ASSIGNMENT: From the entries below, return every line that includes the word "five".

════

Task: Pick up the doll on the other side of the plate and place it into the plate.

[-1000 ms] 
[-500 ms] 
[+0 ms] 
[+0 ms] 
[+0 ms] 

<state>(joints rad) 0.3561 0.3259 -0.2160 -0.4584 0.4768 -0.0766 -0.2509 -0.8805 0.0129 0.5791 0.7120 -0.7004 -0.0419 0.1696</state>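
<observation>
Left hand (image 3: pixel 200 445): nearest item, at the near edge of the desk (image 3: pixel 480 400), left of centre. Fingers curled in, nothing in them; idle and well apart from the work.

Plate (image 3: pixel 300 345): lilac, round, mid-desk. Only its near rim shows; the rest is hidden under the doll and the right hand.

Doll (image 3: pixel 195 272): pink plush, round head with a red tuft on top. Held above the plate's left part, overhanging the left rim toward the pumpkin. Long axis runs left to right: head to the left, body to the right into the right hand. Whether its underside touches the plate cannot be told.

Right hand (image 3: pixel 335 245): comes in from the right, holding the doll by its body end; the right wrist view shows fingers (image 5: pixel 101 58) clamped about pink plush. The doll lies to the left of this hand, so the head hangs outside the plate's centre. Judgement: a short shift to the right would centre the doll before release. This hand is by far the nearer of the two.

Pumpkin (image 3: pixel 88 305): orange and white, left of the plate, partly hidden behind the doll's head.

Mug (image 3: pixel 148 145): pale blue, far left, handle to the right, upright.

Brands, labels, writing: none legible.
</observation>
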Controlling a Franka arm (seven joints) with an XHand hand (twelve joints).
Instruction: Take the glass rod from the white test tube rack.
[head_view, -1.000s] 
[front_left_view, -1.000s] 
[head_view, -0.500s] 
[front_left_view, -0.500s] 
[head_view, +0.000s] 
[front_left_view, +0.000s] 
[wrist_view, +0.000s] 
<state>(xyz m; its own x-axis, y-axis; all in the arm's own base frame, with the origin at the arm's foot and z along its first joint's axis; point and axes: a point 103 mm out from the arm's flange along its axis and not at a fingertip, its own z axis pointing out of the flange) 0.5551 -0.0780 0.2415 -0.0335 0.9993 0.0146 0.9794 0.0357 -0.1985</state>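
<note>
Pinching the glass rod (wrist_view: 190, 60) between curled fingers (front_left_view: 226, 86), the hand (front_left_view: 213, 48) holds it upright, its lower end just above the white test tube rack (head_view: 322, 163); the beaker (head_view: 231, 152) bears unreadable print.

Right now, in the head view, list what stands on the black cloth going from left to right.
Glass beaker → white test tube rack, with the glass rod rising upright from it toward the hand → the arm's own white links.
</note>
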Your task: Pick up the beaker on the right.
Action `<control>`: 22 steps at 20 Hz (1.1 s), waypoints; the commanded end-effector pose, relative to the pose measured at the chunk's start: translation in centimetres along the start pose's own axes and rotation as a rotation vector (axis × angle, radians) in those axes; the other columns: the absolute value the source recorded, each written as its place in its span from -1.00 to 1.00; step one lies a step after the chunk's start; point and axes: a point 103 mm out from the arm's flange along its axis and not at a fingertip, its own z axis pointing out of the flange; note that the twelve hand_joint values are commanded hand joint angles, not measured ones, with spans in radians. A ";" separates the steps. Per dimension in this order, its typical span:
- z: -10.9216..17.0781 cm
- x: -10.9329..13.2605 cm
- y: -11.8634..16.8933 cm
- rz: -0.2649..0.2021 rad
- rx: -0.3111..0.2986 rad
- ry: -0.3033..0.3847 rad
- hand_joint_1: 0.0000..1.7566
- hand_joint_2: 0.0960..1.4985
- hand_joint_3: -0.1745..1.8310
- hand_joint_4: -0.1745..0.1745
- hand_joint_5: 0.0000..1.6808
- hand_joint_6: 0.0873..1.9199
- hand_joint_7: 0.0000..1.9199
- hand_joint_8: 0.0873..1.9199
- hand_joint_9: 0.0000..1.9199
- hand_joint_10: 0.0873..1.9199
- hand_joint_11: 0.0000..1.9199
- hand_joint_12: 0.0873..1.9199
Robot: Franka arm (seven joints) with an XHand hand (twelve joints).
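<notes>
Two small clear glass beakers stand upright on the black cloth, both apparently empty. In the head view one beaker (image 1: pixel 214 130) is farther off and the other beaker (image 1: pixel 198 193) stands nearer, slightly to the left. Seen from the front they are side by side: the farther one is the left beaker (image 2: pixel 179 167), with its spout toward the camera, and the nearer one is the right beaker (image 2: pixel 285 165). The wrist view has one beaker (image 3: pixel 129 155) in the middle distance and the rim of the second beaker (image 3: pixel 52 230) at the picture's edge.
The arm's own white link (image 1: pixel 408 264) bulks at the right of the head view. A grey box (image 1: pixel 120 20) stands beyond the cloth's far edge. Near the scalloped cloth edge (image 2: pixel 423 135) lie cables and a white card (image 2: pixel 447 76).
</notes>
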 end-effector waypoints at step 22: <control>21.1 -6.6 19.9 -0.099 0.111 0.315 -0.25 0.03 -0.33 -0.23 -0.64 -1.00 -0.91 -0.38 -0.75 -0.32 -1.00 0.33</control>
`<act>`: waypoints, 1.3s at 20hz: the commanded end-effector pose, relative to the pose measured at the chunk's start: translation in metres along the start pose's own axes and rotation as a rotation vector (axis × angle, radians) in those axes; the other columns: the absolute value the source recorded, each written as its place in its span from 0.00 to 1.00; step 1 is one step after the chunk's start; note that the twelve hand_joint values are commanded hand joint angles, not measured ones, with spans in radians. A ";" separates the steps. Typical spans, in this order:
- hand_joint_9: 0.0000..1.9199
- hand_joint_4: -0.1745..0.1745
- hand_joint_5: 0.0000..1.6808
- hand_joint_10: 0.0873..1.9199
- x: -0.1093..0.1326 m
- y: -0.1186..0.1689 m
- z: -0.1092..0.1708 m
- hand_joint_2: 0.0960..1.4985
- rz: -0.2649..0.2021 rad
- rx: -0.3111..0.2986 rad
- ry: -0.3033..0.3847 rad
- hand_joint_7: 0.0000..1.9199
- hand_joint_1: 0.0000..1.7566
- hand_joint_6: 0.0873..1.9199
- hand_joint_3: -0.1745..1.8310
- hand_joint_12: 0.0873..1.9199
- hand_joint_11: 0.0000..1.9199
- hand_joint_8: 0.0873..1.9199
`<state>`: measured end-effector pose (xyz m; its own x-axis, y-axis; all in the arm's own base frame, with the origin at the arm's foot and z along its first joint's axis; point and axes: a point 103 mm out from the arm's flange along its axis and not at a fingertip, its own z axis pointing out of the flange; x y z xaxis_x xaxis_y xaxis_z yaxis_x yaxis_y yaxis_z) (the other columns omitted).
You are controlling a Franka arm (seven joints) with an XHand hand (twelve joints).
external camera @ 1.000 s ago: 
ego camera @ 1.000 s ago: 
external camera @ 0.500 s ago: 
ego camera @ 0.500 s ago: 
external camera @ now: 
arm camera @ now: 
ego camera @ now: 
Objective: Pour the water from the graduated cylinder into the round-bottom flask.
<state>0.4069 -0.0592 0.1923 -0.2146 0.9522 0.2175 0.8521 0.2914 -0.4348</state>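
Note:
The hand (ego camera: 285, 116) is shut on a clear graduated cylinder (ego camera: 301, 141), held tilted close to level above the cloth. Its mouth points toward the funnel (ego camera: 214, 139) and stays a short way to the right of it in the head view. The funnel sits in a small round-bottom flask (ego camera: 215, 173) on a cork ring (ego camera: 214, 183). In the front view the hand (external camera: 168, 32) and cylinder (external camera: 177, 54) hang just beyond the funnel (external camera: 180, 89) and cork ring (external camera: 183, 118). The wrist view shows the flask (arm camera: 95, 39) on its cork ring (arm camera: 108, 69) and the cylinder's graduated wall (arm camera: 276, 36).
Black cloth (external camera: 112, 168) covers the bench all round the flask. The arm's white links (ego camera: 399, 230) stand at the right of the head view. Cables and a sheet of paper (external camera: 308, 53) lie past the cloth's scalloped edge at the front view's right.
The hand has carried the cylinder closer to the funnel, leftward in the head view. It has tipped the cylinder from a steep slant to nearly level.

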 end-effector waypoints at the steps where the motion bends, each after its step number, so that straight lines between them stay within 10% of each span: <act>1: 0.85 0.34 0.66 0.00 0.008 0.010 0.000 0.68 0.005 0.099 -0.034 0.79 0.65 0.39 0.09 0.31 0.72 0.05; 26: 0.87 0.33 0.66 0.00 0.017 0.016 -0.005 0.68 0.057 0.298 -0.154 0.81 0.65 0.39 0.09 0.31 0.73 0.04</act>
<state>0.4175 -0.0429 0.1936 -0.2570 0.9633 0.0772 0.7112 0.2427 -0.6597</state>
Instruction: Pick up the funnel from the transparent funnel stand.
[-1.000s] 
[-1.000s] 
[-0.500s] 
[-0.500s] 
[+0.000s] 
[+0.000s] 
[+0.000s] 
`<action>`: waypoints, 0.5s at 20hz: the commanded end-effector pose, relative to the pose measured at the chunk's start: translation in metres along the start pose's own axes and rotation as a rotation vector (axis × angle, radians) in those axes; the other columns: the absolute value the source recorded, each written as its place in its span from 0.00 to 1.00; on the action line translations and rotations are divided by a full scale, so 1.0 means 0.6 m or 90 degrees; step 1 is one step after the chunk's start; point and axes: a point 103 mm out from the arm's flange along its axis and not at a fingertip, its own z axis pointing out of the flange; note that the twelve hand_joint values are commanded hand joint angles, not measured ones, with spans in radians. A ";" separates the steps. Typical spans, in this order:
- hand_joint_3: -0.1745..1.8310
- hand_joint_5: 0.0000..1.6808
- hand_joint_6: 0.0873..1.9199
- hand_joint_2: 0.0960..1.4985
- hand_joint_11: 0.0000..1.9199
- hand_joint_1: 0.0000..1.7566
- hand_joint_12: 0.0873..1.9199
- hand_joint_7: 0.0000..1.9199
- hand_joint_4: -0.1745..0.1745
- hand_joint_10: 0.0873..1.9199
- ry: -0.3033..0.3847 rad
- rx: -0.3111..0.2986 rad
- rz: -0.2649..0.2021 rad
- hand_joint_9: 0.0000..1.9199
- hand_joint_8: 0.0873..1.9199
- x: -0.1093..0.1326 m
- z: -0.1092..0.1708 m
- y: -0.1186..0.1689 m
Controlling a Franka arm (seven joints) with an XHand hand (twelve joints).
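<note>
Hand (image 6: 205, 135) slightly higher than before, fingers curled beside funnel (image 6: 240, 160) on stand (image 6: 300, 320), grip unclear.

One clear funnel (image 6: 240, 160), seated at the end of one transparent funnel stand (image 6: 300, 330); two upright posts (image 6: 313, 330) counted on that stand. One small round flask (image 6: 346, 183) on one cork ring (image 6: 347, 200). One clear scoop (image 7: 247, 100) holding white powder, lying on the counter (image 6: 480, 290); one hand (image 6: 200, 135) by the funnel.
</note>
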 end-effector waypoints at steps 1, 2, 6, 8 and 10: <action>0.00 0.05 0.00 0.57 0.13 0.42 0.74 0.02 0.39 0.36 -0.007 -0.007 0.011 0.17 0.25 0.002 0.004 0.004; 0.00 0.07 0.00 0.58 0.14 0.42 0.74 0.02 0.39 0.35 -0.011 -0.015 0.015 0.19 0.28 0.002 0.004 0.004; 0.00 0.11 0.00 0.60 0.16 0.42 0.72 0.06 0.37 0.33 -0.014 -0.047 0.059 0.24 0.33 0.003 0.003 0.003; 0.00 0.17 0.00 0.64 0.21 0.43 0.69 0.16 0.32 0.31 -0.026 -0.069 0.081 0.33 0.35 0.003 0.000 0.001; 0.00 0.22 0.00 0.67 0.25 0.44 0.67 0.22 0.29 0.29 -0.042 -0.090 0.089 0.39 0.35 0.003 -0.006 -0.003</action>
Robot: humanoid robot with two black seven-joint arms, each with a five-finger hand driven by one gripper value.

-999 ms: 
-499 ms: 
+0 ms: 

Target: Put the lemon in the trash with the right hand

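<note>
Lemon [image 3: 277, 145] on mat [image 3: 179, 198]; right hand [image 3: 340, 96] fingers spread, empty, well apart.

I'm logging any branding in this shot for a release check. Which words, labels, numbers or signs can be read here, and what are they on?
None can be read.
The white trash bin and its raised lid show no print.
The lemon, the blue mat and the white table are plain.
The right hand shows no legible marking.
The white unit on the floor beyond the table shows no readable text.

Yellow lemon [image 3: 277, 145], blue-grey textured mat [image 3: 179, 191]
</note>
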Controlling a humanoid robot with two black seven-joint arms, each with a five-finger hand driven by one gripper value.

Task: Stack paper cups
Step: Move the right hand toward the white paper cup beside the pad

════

SOLVED PROBLEM:
Robot: humanoid robot with two black seven-joint arms, each with a five-finger hand driven by one gripper value.
Controlling a humanoid robot with two black seven-joint arms, each with a five-finger hand driven by one gripper value.

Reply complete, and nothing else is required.